* **What is being asked**:
Of all the lines in the records below, copy only those that contain the string "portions".

* **Record set**:

*** Begin section ***

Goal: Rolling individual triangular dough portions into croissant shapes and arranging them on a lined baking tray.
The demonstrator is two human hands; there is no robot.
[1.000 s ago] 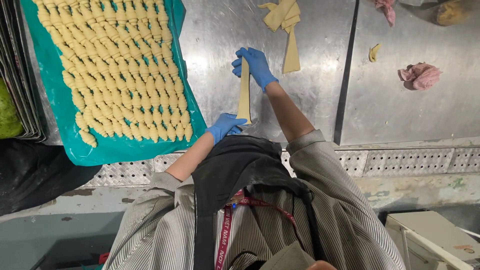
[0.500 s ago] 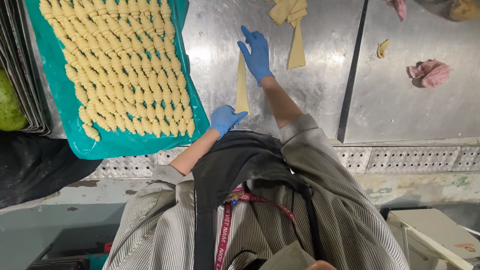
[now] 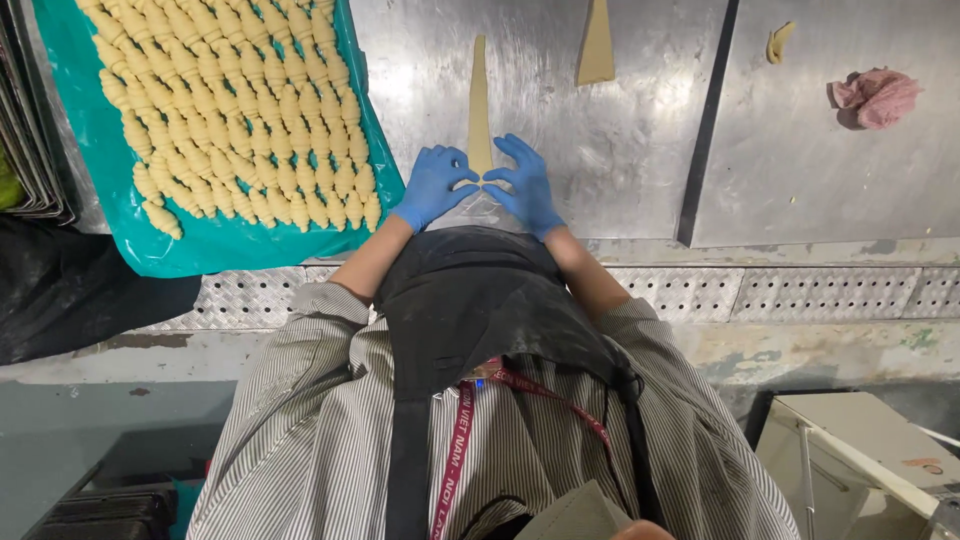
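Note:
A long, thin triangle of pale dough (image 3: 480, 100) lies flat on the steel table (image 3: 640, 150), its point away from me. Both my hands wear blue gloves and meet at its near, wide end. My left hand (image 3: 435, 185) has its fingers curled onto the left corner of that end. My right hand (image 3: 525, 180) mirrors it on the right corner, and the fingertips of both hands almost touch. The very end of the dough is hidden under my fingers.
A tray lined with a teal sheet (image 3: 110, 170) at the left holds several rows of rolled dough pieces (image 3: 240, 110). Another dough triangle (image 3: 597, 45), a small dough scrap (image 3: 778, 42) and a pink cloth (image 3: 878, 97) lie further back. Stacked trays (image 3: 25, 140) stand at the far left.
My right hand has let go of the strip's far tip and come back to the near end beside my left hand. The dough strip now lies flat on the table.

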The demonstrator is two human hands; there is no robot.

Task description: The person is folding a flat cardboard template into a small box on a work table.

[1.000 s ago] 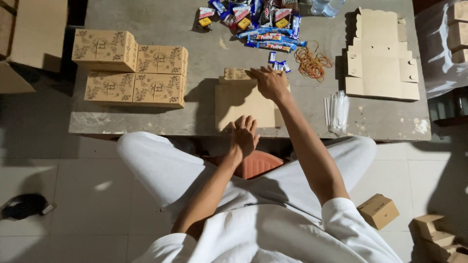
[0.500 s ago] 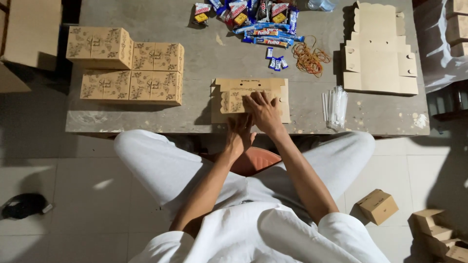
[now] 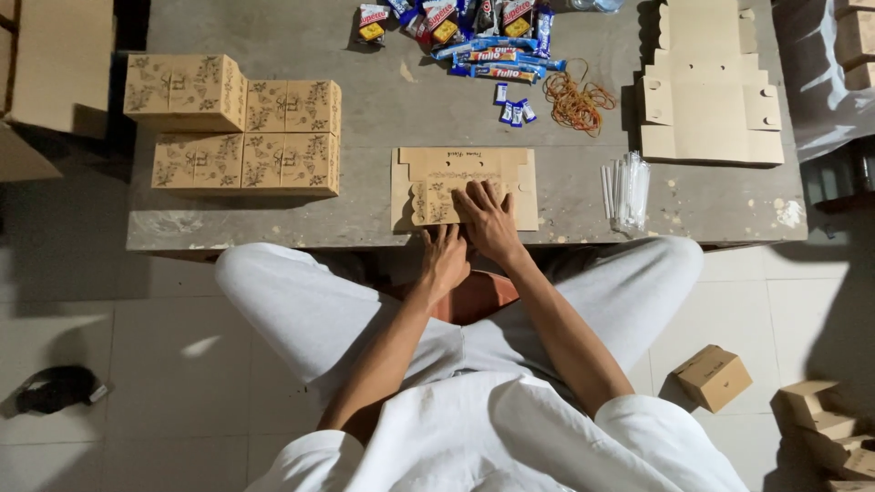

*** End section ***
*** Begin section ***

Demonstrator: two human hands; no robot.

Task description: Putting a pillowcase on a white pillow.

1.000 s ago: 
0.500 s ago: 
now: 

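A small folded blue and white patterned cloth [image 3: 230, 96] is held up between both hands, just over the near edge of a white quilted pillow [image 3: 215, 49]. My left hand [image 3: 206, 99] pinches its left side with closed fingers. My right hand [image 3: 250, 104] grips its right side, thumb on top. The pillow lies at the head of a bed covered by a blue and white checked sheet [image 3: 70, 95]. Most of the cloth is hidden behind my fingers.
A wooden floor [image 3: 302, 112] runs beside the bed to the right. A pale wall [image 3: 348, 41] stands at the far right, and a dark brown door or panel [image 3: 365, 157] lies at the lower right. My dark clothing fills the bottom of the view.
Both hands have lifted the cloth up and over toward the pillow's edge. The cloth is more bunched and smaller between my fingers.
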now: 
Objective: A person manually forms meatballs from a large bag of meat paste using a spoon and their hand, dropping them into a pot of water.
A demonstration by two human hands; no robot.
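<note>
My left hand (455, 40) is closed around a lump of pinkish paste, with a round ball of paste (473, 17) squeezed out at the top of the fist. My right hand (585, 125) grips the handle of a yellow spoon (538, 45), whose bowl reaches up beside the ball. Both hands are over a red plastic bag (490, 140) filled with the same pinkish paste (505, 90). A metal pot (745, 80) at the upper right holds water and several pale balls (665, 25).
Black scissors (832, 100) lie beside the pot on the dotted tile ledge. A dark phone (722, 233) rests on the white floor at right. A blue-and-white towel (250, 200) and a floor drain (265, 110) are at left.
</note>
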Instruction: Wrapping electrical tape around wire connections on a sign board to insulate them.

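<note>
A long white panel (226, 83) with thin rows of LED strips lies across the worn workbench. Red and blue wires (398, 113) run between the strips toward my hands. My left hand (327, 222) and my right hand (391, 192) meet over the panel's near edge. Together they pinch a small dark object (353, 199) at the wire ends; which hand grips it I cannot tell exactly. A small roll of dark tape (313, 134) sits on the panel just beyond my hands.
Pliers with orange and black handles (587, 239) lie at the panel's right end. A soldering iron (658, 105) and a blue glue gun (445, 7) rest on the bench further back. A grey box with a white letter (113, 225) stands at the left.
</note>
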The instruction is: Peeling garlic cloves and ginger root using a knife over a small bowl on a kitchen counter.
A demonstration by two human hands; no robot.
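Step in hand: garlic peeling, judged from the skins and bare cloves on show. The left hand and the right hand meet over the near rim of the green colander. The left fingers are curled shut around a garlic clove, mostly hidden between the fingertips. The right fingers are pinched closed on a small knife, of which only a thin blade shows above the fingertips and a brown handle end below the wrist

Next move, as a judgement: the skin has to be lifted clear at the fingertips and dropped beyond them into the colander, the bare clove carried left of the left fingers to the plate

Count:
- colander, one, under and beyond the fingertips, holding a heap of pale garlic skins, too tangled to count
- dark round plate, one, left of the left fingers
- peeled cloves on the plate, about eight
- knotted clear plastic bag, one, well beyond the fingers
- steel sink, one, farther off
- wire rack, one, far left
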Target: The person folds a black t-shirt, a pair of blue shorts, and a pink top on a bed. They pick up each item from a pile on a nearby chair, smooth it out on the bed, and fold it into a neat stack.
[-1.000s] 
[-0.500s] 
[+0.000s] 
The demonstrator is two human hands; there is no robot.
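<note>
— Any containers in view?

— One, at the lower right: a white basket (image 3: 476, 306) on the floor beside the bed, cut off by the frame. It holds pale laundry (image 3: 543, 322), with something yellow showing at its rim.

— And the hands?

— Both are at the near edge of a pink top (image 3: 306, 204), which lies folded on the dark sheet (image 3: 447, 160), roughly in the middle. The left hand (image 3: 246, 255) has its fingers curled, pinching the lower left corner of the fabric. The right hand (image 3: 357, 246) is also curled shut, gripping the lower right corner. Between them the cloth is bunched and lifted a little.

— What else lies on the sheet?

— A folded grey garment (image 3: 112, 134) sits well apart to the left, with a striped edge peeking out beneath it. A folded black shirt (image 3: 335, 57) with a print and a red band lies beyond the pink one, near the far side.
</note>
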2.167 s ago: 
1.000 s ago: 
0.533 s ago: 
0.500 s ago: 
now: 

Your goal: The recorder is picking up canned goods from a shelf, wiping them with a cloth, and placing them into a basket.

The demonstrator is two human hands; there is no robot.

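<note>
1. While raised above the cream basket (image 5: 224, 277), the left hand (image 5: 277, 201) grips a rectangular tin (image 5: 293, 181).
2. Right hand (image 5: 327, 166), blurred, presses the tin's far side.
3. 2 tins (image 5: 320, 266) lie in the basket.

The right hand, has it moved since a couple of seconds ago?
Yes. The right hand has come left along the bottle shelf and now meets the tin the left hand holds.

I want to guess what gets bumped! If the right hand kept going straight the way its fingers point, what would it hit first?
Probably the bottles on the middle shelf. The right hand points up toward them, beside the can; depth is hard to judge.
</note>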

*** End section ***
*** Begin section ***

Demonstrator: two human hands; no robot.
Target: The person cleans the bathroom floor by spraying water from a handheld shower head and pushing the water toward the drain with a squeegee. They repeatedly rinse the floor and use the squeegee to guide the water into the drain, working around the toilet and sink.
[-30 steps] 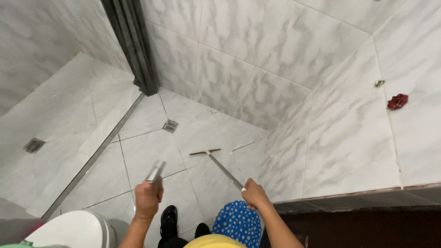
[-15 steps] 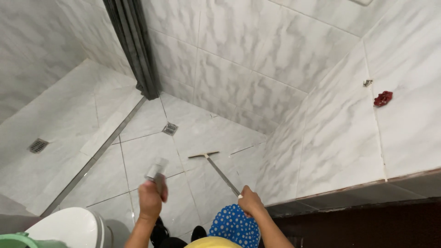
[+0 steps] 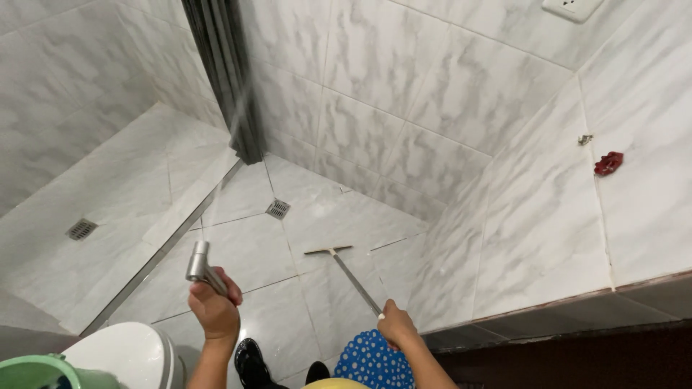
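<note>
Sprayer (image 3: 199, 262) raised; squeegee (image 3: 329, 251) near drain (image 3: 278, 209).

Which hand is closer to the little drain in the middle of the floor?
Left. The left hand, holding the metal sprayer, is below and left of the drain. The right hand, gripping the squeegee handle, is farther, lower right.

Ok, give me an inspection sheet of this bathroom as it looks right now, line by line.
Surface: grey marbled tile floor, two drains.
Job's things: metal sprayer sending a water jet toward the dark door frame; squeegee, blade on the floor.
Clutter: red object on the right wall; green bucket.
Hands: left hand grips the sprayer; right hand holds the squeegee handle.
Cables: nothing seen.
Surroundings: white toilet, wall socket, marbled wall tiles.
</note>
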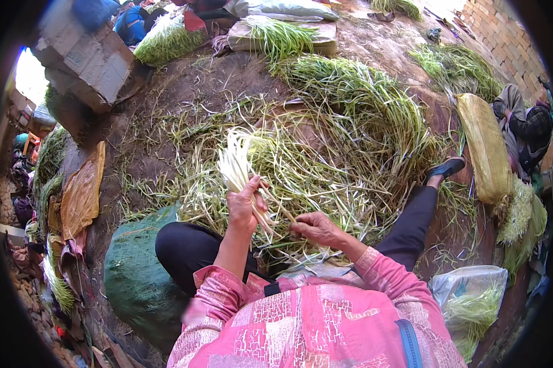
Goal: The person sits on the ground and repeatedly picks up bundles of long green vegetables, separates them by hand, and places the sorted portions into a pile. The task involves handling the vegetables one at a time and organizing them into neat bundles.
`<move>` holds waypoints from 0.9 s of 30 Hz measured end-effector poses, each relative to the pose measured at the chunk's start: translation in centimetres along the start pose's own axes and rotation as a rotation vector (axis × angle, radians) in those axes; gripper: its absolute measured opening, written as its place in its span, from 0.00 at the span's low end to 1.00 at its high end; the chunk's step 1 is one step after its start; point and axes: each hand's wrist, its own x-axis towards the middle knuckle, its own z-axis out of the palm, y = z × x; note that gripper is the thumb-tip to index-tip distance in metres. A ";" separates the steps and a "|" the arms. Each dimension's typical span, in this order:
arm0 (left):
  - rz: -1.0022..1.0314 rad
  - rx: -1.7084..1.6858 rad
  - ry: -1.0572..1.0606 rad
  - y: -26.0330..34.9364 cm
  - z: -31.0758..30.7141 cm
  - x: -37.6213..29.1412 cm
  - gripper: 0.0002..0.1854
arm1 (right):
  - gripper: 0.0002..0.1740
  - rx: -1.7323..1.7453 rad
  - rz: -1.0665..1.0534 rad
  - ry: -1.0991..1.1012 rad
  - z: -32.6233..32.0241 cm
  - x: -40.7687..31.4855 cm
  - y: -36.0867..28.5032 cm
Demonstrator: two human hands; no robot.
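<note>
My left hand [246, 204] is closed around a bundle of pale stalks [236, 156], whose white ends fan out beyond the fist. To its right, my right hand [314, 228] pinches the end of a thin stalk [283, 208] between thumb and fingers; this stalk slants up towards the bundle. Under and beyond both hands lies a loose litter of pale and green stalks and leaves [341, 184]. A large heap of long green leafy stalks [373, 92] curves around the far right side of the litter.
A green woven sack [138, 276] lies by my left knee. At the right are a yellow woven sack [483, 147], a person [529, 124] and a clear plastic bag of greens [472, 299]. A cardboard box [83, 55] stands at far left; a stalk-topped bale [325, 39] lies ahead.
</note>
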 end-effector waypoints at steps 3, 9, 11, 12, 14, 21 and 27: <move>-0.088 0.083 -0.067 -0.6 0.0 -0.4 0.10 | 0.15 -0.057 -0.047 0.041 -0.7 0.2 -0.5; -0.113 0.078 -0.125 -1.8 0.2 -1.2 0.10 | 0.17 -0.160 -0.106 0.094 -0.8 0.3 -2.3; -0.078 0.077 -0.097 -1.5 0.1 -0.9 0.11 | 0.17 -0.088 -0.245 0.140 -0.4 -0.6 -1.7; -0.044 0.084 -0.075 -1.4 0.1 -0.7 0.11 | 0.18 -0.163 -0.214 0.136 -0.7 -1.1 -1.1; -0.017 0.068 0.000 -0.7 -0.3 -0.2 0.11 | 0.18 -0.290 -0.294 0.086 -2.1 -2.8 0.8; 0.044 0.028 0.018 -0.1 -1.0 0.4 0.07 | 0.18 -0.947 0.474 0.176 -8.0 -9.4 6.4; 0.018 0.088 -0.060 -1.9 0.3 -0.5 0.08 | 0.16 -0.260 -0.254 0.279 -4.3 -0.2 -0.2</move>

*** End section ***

* **Written solution**:
Goal: Rolling individual triangular dough portions into croissant shapes and arranging them on a lined baking tray.
Goal: The person sits on the ground and repeatedly picks up bundles of long green vegetables, separates them by hand, and places the sorted portions into a pile. The task involves handling the vegetables one at a time and organizing them into neat bundles.

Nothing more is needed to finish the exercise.